» **DATA EXCERPT**:
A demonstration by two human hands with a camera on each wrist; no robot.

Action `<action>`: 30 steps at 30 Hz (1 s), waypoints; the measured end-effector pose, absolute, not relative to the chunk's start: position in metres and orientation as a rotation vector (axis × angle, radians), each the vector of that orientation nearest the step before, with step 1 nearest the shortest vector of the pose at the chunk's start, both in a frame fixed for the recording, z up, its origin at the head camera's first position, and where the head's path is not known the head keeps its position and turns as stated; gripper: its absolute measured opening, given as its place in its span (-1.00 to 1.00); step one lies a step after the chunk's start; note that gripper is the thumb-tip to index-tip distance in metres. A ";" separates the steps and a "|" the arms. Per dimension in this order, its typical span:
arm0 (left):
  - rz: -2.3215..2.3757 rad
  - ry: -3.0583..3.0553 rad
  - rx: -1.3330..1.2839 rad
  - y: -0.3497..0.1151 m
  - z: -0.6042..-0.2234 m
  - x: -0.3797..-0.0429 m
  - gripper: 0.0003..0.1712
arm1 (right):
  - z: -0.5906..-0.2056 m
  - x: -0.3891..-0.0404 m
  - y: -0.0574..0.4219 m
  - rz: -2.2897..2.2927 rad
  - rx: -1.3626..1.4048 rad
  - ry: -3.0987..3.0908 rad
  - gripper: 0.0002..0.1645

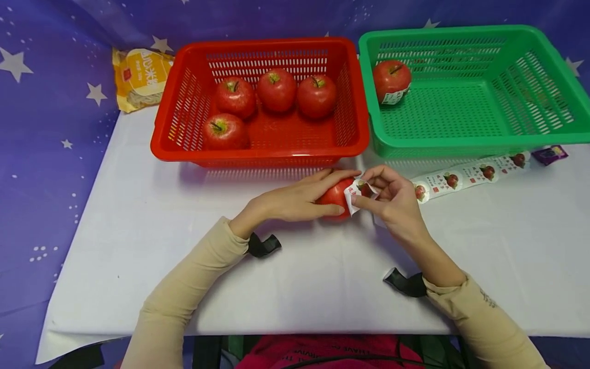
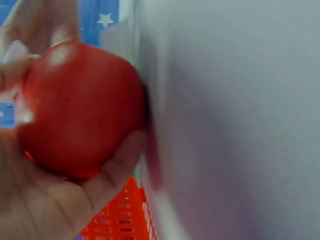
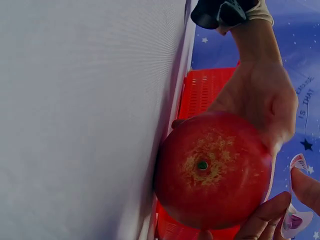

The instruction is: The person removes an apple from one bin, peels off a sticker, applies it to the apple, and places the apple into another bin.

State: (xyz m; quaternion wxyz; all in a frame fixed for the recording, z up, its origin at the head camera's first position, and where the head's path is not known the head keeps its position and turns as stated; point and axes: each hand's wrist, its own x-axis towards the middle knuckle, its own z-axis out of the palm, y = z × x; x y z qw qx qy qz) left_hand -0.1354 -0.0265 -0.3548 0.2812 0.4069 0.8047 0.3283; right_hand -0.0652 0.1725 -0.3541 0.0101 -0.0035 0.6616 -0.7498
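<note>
A red apple [image 1: 333, 199] rests on the white table in front of the baskets. My left hand [image 1: 301, 197] grips it from the left, fingers over its far side and thumb along the near side. In the left wrist view the apple [image 2: 82, 112] lies against that palm. Between thumb and fingertips, my right hand [image 1: 400, 207] pinches a white sticker [image 1: 351, 197] with an apple picture at the apple's right side. The sticker [image 3: 294, 224] looks bent in the right wrist view, where the apple's blotchy end faces the camera. How much of it touches the skin is hidden.
A red basket [image 1: 262, 155] with several apples stands behind my left hand. To its right, a green basket [image 1: 479, 141] holds one labelled apple [image 1: 392, 82]. A strip of stickers [image 1: 461, 179] lies before it, near a small purple packet [image 1: 550, 154]. A yellow bag [image 1: 144, 77] sits back left.
</note>
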 end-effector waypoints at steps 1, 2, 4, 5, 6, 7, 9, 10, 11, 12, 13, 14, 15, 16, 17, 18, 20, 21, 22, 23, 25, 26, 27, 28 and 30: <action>0.887 2.162 1.097 -0.026 -0.356 -0.135 -0.13 | -0.354 -0.065 0.171 -2.316 -0.007 2.112 -0.55; 0.891 2.173 1.107 -0.025 -0.357 -0.135 -0.09 | -0.354 -0.065 0.171 -2.300 -0.007 2.149 -0.56; 0.894 2.188 1.116 -0.023 -0.357 -0.135 -0.03 | -0.353 -0.064 0.169 -2.278 -0.003 2.213 -0.56; 0.895 2.192 1.118 -0.022 -0.357 -0.135 0.00 | -0.353 -0.064 0.168 -2.269 -0.002 2.244 -0.56; 0.896 2.196 1.114 -0.021 -0.357 -0.135 0.01 | -0.353 -0.064 0.167 -2.270 -0.005 2.270 -0.56; 0.894 2.203 1.109 -0.020 -0.357 -0.134 0.01 | -0.353 -0.065 0.166 -2.275 -0.009 2.292 -0.55; 0.891 2.213 1.096 -0.019 -0.357 -0.134 0.04 | -0.354 -0.065 0.164 -2.291 -0.021 2.336 -0.54; 0.881 2.225 1.090 -0.018 -0.356 -0.133 0.07 | -0.354 -0.065 0.164 -2.296 -0.033 2.361 -0.52; 0.869 2.241 1.083 -0.017 -0.357 -0.133 0.10 | -0.355 -0.066 0.163 -2.301 -0.041 2.383 -0.52; 0.860 2.255 1.073 -0.017 -0.356 -0.132 0.12 | -0.355 -0.066 0.162 -2.301 -0.050 2.409 -0.52; 0.853 2.269 1.065 -0.016 -0.356 -0.131 0.15 | -0.355 -0.066 0.161 -2.292 -0.053 2.440 -0.53; 0.844 2.280 1.049 -0.015 -0.356 -0.130 0.18 | -0.356 -0.066 0.160 -2.276 -0.053 2.477 -0.53; 0.834 2.293 1.035 -0.014 -0.356 -0.129 0.20 | -0.356 -0.066 0.160 -2.262 -0.052 2.505 -0.54; 0.823 2.303 1.018 -0.013 -0.356 -0.128 0.21 | -0.356 -0.066 0.160 -2.246 -0.048 2.533 -0.55; 0.820 2.309 1.001 -0.013 -0.355 -0.127 0.20 | -0.356 -0.066 0.160 -2.228 -0.046 2.559 -0.56; 0.822 2.311 0.990 -0.012 -0.355 -0.126 0.19 | -0.356 -0.066 0.159 -2.211 -0.045 2.581 -0.57; 0.816 2.313 0.972 -0.012 -0.355 -0.125 0.15 | -0.357 -0.066 0.159 -2.167 -0.048 2.632 -0.58; 0.819 2.311 0.971 -0.013 -0.355 -0.125 0.13 | -0.357 -0.065 0.159 -2.142 -0.056 2.660 -0.58; 0.821 2.307 0.974 -0.013 -0.355 -0.125 0.11 | -0.357 -0.065 0.159 -2.116 -0.066 2.691 -0.58; 0.821 2.303 0.981 -0.014 -0.356 -0.126 0.09 | -0.357 -0.065 0.159 -2.085 -0.076 2.725 -0.58; 0.821 2.294 1.007 -0.015 -0.355 -0.127 0.04 | -0.357 -0.064 0.158 -2.016 -0.099 2.804 -0.57; 0.819 2.290 1.018 -0.016 -0.355 -0.127 0.02 | -0.357 -0.064 0.158 -1.981 -0.104 2.843 -0.57; 0.816 2.286 1.028 -0.016 -0.355 -0.128 -0.01 | -0.356 -0.063 0.158 -1.949 -0.110 2.878 -0.57; 0.813 2.280 1.039 -0.017 -0.355 -0.129 -0.04 | -0.356 -0.063 0.158 -1.926 -0.114 2.904 -0.57; 0.813 2.264 1.054 -0.018 -0.355 -0.130 -0.10 | -0.356 -0.063 0.158 -1.881 -0.132 2.953 -0.56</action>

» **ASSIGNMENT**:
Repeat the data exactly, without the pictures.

» **SOLUTION FOR THIS TASK**:
A demonstration by two human hands with a camera on each wrist; no robot.

Action `<action>`: 30 steps at 30 Hz (1 s), waypoints; the measured end-effector pose, absolute, not relative to the chunk's start: position in metres and orientation as a rotation vector (axis × angle, radians), each the vector of that orientation nearest the step before, with step 1 nearest the shortest vector of the pose at the chunk's start, both in a frame fixed for the recording, z up, its origin at the head camera's first position, and where the head's path is not known the head keeps its position and turns as stated; gripper: its absolute measured opening, given as its place in its span (-1.00 to 1.00); step one lies a step after the chunk's start; note that gripper is the thumb-tip to index-tip distance in metres. A ";" separates the steps and a "|" the arms. Per dimension in this order, its typical span:
arm0 (left):
  - rz: -2.3215..2.3757 rad
  - ry: -3.0583..3.0553 rad
  - rx: -1.3330..1.2839 rad
  - y: -0.3497..0.1151 m
  - z: -0.6042..-0.2234 m
  - x: -0.3797..-0.0429 m
  - gripper: 0.0003..0.1712
arm1 (right):
  - z: -0.5906..-0.2056 m
  - x: -0.3891..-0.0404 m
  - y: -0.0574..0.4219 m
  - rz: -2.2897..2.2927 rad
  - rx: -1.3626..1.4048 rad
  - ry: -3.0987..3.0908 rad
  - gripper: 0.0002..0.1645


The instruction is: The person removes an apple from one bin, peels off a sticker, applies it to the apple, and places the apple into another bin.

State: (xyz m; quaternion wxyz; all in a frame fixed for the recording, z up, its origin at the head camera's first position, and where the head's path is not known the head keeps its position and turns as stated; point and axes: each hand's wrist, its own x-axis towards the middle knuckle, its own z-axis out of the palm, y = z × x; x y z qw qx qy qz) left_hand -0.1354 -0.0265 -0.3548 0.2812 0.4069 0.8047 0.3283; right_hand -0.0652 0.1725 -0.3541 0.0101 -0.0035 0.6616 -0.7498
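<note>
A red apple [image 1: 333, 199] rests on the white table in front of the baskets. My left hand [image 1: 301, 197] grips it from the left, fingers over its far side and thumb along the near side. In the left wrist view the apple [image 2: 82, 112] lies against that palm. Between thumb and fingertips, my right hand [image 1: 400, 207] pinches a white sticker [image 1: 351, 197] with an apple picture at the apple's right side. The sticker [image 3: 294, 224] looks bent in the right wrist view, where the apple's blotchy end faces the camera. How much of it touches the skin is hidden.
A red basket [image 1: 262, 155] with several apples stands behind my left hand. To its right, a green basket [image 1: 479, 141] holds one labelled apple [image 1: 392, 82]. A strip of stickers [image 1: 461, 179] lies before it, near a small purple packet [image 1: 550, 154]. A yellow bag [image 1: 144, 77] sits back left.
</note>
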 end-effector waypoints at steps 1, 2, 4, 5, 6, 7, 9, 10, 11, 12, 13, 14, 15, 16, 17, 18, 20, 21, 22, 23, 25, 26, 27, 28 and 30: <action>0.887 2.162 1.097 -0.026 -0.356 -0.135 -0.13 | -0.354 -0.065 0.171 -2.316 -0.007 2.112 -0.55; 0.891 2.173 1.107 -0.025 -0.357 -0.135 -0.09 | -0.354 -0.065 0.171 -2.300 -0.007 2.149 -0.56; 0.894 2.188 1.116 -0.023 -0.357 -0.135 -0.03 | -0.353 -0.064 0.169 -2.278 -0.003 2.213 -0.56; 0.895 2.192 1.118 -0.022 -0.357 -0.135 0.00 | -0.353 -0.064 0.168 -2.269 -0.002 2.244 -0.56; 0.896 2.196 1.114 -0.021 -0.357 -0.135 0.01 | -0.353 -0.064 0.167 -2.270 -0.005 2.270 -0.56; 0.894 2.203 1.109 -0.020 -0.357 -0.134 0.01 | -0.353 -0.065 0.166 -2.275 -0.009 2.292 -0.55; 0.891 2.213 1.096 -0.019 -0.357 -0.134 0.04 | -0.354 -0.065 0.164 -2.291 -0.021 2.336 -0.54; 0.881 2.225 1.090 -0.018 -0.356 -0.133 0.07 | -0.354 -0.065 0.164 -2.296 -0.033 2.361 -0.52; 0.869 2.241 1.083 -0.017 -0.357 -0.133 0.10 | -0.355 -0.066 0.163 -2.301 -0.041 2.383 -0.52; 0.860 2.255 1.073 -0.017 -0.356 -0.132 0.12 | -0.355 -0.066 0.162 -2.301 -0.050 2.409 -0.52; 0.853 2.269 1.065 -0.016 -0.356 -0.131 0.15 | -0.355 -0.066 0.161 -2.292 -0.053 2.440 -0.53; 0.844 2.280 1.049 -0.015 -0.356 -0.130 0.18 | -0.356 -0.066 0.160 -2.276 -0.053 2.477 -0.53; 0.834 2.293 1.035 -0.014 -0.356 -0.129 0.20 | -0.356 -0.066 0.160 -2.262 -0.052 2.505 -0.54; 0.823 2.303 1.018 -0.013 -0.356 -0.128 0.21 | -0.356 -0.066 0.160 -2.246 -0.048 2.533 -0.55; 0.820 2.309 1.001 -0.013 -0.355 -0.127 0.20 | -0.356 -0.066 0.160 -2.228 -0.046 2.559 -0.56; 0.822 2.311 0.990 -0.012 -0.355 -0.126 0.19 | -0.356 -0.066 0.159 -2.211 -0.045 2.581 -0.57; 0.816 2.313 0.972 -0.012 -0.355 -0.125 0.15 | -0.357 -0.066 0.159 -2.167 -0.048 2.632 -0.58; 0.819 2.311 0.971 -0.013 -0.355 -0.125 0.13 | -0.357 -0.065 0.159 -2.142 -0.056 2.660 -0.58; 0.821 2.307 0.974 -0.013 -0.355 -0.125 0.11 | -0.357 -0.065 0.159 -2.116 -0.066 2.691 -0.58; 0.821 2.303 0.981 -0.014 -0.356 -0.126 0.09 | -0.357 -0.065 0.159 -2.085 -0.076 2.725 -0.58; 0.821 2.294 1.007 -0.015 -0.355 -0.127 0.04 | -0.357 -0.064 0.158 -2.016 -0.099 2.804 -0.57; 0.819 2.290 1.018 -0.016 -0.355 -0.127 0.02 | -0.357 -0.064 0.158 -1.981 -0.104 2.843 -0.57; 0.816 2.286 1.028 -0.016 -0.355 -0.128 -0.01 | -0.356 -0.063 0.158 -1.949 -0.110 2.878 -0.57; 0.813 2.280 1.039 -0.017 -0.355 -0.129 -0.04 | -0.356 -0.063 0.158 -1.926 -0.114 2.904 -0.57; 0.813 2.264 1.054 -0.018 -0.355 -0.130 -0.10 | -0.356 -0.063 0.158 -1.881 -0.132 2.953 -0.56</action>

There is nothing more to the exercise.